Most of the statues are now kept in glass boxes because villagers occasionally sought revenge when a request to the saint was not fulfilled. It wasn’t unusual for an angry churchgoer to break a statue’s finger off, turn the statue backward to face the wall, or even to take the statue outside and stick its head in the ground.
Hundreds of candles placed on the floor glow reverently in the dim light—red candles burn for someone who is ill, black candles announce death, but most are white and are part of detailed private ceremonies performed with the help of shamans for various daily or family matters.
Besides candles, ceremonies utilize chickens, eggs, posh (a traditional cane sugar liquor) and—amazingly—Coca-Cola and Pepsi. Belching is considered an effective way to rid the body of bad spirits; posh was used originally, but carbonated soft drinks do a far better job and were quickly adopted by Chamulan shamans.

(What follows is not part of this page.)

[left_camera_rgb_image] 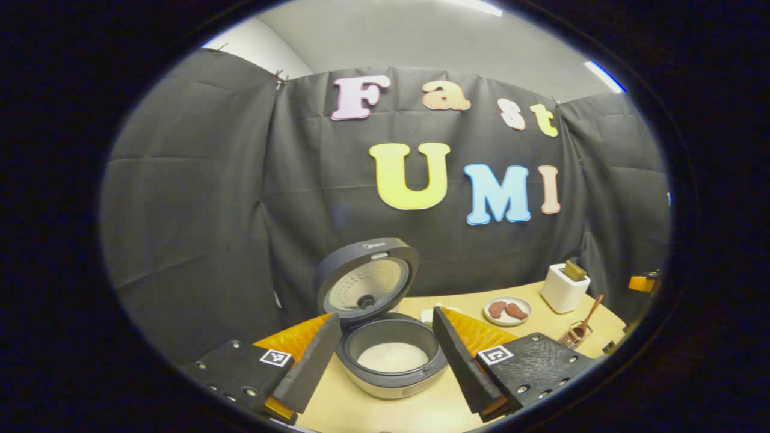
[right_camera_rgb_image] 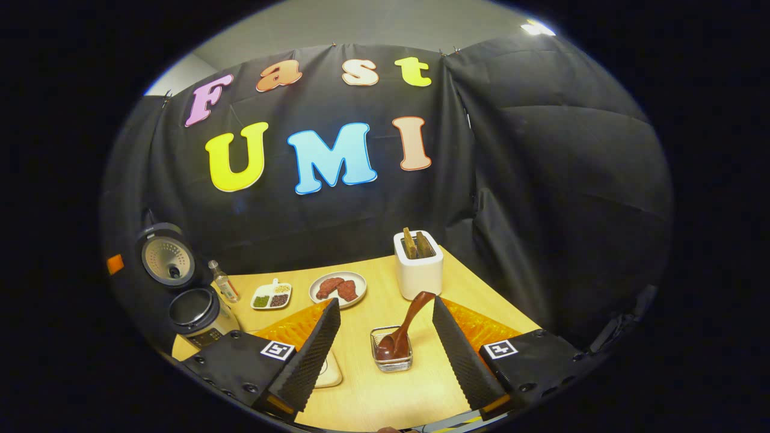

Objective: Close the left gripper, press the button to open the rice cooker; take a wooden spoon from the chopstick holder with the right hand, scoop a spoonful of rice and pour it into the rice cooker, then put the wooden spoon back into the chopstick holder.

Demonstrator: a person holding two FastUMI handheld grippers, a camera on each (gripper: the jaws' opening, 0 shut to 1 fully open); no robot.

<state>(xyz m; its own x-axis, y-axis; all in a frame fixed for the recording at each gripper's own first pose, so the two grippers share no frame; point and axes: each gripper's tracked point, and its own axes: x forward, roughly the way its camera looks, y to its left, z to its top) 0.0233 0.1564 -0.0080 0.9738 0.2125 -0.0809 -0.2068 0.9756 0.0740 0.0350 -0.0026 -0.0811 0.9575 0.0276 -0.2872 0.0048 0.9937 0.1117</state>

Some see this as corrupting, but it can also be viewed as an example of Chiapas ’s indigenous people choosing certain modern creations to enhance traditional practices. And why not? They are not, after all, blind to the world around them.
Tickets (US$2) are required to enter the church; tour guides typically handle this for their groups, but independent visitors should stop at the tourism office, located in the city hall facing the central plaza, to purchase one.